Dr Shabih Shakeel - Structural Biology division

Davis Auditorium
Start Time: 
Wed, 05/05/2021 - 1:00pm
End Time: 
Wed, 05/05/2021 - 2:00pm

WEHI Wednesday Seminar hosted by Matthew Call & Peter Czabotar


Dr Shabih Shakeel

Laboratory Head, Structural Biology division - New Medicines & Advanced Technologies Theme


Structures of Protein Complexes Involved in Fanconi Anemia DNA Repair


Davis Auditorium

Online access via Slido
https://sli.do and enter code #WEHIWEDNESDAY

Including Q&A session


The Fanconi Anemia (FA) pathway repairs DNA damage caused by endogenous and chemotherapy-induced DNA crosslinks. Genetic inactivation of this pathway impairs development, prevents blood production and promotes cancer. The key molecular step in the FA pathway is the monoubiquitination of a heterodimer of the FANCD2-FANCI (D2-I) substrate proteins by the FA core complex - a megadalton multiprotein E3 ubiquitin ligase. Monoubiquitinated FANCD2-FANCI (ubD2-I) then initiates removal of the DNA crosslink. Lack of molecular insight into the FA core complex and ubD2-I limits a detailed explanation of how this DNA repair pathway functions. The FA core complex contains eight different subunits, most with unknown structure and no substantial homology to proteins of known structure. Moreover, the functions of many of the subunits are unclear. Shabih aimed to understand the mechanism of the FA core complex by biochemically reconstituting the specific monoubiquitination reaction, and by determining structures of the FA core complex and its product, ubD2-I. He now reports purification and structural characterization of an intact FA core complex and ubD2-I. Together his data allowed him to propose a model for the architecture of the entire FA core complex, providing new insight into the structure and function of its subunits and how its E3 ligase activity leads to remodelling of D2-I into a DNA clamp.
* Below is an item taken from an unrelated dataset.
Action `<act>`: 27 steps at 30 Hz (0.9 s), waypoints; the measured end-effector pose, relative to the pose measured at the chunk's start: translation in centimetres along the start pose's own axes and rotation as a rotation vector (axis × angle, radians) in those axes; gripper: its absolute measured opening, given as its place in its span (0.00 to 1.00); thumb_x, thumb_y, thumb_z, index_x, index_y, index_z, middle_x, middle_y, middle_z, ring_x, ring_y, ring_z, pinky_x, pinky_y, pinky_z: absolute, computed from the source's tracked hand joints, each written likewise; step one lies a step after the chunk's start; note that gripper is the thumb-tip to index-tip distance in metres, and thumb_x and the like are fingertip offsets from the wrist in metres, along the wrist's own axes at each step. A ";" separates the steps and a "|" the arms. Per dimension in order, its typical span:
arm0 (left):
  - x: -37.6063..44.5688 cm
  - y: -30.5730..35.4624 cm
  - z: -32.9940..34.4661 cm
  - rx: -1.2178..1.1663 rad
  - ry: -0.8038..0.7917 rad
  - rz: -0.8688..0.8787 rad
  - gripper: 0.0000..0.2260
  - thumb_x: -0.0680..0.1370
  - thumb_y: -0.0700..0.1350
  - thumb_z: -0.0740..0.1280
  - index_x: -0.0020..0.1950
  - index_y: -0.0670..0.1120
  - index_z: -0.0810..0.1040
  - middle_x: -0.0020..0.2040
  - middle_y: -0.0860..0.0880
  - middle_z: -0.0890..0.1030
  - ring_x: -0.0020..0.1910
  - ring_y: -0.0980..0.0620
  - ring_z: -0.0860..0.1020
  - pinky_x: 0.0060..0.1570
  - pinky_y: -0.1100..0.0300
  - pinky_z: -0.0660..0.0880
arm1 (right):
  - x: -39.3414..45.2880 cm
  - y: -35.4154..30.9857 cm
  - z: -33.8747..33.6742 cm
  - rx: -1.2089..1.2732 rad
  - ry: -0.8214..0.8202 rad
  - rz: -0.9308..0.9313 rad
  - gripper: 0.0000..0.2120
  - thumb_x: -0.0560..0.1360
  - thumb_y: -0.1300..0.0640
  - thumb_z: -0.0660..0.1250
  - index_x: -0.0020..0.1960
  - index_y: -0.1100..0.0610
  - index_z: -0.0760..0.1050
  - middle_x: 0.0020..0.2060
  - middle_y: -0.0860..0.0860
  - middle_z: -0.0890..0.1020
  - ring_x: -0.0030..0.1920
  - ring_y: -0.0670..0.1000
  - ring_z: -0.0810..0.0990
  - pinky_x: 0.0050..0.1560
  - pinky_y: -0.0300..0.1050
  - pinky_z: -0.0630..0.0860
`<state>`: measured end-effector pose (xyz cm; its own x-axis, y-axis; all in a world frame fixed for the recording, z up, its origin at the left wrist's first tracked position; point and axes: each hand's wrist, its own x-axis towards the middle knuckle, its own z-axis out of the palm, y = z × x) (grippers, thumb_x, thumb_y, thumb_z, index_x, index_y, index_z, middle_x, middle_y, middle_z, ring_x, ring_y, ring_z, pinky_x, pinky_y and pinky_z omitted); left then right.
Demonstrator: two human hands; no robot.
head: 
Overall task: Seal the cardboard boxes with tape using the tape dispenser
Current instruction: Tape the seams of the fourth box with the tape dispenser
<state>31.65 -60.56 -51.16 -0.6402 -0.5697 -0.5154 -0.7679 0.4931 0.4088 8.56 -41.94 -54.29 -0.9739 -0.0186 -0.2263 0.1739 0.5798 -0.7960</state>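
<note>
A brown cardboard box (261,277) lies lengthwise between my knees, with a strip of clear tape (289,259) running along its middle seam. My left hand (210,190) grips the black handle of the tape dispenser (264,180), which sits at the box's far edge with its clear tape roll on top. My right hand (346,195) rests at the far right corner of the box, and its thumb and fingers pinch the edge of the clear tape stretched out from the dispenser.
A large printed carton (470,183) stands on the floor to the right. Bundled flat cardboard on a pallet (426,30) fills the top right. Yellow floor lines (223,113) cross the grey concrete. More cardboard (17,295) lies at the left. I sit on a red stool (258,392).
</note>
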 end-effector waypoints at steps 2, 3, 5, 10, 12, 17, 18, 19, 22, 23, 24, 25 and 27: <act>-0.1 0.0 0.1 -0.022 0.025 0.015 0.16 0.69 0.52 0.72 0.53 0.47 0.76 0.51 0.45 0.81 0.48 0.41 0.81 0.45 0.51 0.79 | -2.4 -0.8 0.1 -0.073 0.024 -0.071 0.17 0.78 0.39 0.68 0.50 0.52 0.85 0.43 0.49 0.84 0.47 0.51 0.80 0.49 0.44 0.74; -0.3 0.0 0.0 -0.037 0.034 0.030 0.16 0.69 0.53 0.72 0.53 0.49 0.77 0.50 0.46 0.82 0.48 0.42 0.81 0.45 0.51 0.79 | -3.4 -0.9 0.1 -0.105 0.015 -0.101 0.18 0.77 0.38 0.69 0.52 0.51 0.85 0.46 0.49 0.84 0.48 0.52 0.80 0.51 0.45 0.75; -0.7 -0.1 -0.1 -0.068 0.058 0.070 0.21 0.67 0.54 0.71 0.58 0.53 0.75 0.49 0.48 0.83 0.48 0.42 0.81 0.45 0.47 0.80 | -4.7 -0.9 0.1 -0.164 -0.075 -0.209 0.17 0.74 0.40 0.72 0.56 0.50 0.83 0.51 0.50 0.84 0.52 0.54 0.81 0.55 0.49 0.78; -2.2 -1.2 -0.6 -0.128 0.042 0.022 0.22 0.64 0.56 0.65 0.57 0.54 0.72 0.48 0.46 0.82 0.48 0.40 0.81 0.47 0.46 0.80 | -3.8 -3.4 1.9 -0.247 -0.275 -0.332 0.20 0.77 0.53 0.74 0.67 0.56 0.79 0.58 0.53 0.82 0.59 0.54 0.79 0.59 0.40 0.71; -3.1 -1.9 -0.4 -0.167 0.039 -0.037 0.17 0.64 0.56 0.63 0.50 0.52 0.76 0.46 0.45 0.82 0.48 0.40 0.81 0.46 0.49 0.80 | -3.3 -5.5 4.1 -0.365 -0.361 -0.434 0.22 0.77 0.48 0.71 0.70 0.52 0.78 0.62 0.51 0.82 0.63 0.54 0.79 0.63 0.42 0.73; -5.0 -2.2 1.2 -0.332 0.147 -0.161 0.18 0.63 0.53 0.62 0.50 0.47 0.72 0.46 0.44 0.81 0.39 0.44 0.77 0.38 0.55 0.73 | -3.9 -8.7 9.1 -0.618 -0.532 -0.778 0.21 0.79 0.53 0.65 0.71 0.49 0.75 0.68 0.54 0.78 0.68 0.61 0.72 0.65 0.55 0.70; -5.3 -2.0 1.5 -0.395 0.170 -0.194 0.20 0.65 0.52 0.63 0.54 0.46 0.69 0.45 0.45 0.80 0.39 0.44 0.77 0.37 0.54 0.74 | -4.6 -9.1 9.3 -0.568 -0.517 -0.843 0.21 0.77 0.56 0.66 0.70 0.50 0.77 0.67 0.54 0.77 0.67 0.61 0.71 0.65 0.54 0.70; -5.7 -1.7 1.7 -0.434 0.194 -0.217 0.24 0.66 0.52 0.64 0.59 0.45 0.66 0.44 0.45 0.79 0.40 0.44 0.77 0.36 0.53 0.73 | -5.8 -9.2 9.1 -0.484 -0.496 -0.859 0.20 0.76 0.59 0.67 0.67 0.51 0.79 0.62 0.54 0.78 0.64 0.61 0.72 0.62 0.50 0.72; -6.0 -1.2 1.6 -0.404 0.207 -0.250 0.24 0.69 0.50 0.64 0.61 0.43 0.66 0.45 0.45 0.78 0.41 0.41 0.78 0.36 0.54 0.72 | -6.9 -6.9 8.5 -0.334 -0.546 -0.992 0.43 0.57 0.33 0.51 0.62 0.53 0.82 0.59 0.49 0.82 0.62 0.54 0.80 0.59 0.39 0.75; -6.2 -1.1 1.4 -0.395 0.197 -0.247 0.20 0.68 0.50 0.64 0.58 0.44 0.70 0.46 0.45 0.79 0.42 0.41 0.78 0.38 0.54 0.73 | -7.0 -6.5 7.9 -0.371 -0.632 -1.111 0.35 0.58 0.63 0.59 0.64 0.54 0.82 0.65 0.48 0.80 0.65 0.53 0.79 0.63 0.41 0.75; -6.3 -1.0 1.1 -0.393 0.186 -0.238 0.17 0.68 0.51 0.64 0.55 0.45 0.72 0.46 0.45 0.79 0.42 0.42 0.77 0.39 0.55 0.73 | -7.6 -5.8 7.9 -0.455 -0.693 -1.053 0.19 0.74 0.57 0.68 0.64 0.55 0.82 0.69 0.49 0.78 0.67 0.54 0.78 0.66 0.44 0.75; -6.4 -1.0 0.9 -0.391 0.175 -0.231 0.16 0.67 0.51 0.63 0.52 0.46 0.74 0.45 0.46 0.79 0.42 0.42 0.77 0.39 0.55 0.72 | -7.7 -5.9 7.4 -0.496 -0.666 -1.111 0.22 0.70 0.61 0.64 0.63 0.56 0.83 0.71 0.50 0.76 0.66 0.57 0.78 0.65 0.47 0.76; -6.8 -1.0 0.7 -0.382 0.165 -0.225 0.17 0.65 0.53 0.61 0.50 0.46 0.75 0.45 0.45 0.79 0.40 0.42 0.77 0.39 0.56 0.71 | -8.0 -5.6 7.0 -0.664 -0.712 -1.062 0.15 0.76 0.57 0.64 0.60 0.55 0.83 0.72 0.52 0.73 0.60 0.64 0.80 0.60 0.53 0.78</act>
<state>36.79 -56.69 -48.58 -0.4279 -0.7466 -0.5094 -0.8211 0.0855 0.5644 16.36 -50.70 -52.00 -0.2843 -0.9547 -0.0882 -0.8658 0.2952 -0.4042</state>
Shabih Shakeel studied Biotechnology and Bioinformatics in India and received his PhD from University of Helsinki in Finland, working with Prof Sarah Butcher. He was then a post-doc at the MRC Laboratory of Molecular Biology in Cambridge with Lori Passmore. Both his PhD and post-doctoral work focused on the structure and function of large macromolecular assemblies using cryoEM. Since 2021, he has been a Laboratory Head at WEHI and Principal Research Fellow at the Department of Biochemistry and Pharmacology, University of Melbourne. His current work focuses on understanding the mechanisms of macromolecular protein complexes involved in regulating gene expression. He uses an integrated approach combining structural, biochemical, and functional studies, aiming to reconstitute multi-protein complexes and their activities, and determine their high-resolution structures to understand their mechanisms.